Er musterte sie. »Zwei Stunden.«
»Ist mir doppelt so lang vorgekommen.«
»Weißt du, was du hier riskierst, Mädel?«
Sie schüttelte den Kopf und schaute zu Boden. Am rechten Knie entdeckte sie einen runden Blutfleck im Jeansstoff.
»Die Deutsche Demokratische Republik ist ein wehrhafter Staat, junge Dame. Auch wenn ihr im Westen das nicht versteht.« Er sprach ganz ruhig, als würde er ihr Matheaufgaben erklären. »Die Stärkung der DDR ist ein elementarer Beitrag zur nationalen Einheit. Der Triumph des Sozialismus ist keine Utopie, sondern eine historische Gesetzmäßigkeit. Erst wenn der Westen das akzeptiert, ist die Einheit unseres Landes möglich.«
»Hast du dir den Quatsch ausgedacht oder müsst ihr das auswendig lernen?«, murmelte Greta ohne aufzuschauen. Ihre dreiste Antwort erstaunte sie. Vor drei Jahren hatte sie Josef kennengelernt. Damals hatte ihre Mutter Maria sie zum ersten Mal mit nach Leipzig genommen. Greta hatte nie verstanden, was ihre Mutter an dem großen Mann aus der DDR mochte. Ihr war Josef von Anfang an unheimlich vorgekommen, so freundlich er auch stets getan hatte. Sogar als Laurenz und sie ihm gestanden hatten, miteinander zu gehen, war er ruhig und gelassen geblieben. Greta hatte damals instinktiv mit einer anderen Reaktion gerechnet, denn in Josef schien etwas Unberechenbares, vielleicht sogar Animalisches zu wohnen. Zumindest kam es ihr so vor, wenn sie ihn beobachtete, wie er sprach, sich bewegte. Da war etwas, was sie nicht beschreiben konnte und bisher noch bei keinem anderen Menschen gesehen hatte. Das machte ihr Angst.
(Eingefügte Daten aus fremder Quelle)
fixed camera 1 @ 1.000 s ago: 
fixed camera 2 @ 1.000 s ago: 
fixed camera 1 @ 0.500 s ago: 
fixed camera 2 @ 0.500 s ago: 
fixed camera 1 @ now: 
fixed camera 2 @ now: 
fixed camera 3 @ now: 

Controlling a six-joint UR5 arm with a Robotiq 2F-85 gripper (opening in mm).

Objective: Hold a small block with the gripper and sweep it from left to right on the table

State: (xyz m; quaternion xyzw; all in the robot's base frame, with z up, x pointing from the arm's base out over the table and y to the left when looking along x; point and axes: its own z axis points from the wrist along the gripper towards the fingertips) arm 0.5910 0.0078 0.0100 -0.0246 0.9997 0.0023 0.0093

»Nicht ganz. Aber so in etwa hat das der Ulbricht mal gesagt.«
»Wusste ich’s doch«, sagte sie.
»Tut es weh?« Er deutete auf ihr Gesicht.
»Nicht mehr«, log sie.
Er nickte. »Ich kann verstehen, was Laurenz an dir findet. Ein prima Mädel bist du.«
Es kostete sie Mühe, nicht aufzuspringen und ihn anzuschreien, er solle sie nicht immer Mädel nennen. »Was passiert jetzt mit Laurenz?«, fragte sie stattdessen.
Josef atmete laut aus. Er schien sich tatsächlich Sorgen zu machen. »Er ist schon mit den meisten anderen auf dem Weg in die Lausitz.«
Greta wusste mit der Antwort nichts anzufangen. Lausitz klang in ihren Ohren harmlos, beinahe idyllisch.
»Zwei Wochen Zwangsarbeit in einer Braunkohlegrube«, erklärte Josef, der Gretas Gedanken zu lesen schien. »Das wird dem Jungen guttun.«
»Du schickst deinen eigenen Sohn in ein KZ?«, entfuhr es ihr.
»Wir in der DDR errichten keine KZs. Wir erziehen unsere Kinder. Mein Sohn wird ein Mann werden. Jetzt gerade ist er das, was die Amerikaner Teenager nennen. Eine Marionette und kein Individuum.«
So ein Unsinn, dachte Greta, schwieg aber. Josef erhob sich.
»Du kannst gehen. Morgen wirst du mit deiner Mutter die DDR verlassen. Und du wirst vorerst nicht wiederkommen.«
Sie spürte das Stechen im Magen, ihre Augen füllten sich mit Tränen. Das sollte ihre Strafe sein, Josef wollte ihr Laurenz wegnehmen. Er trat an den Tisch und schaute von oben auf sie herab.
»Deine dekadente Lebensweise tut Laurenz nicht gut. Er hat genug von dem imperialistischen Gift getrunken, das du mit in den Osten bringst.«
»Ich habe …«
Sie konnte nicht weitersprechen, denn Josef schlug ihr mit Wucht seine flache Hand ins Gesicht. Sie wurde vom Stuhl geworfen und landete auf dem Boden. Heiße Tränen strömten ihr über das Gesicht. Schwindel erfasste sie. Nur mühsam rappelte sie sich auf. Josef war aus dem Raum verschwunden. Die Tür stand offen.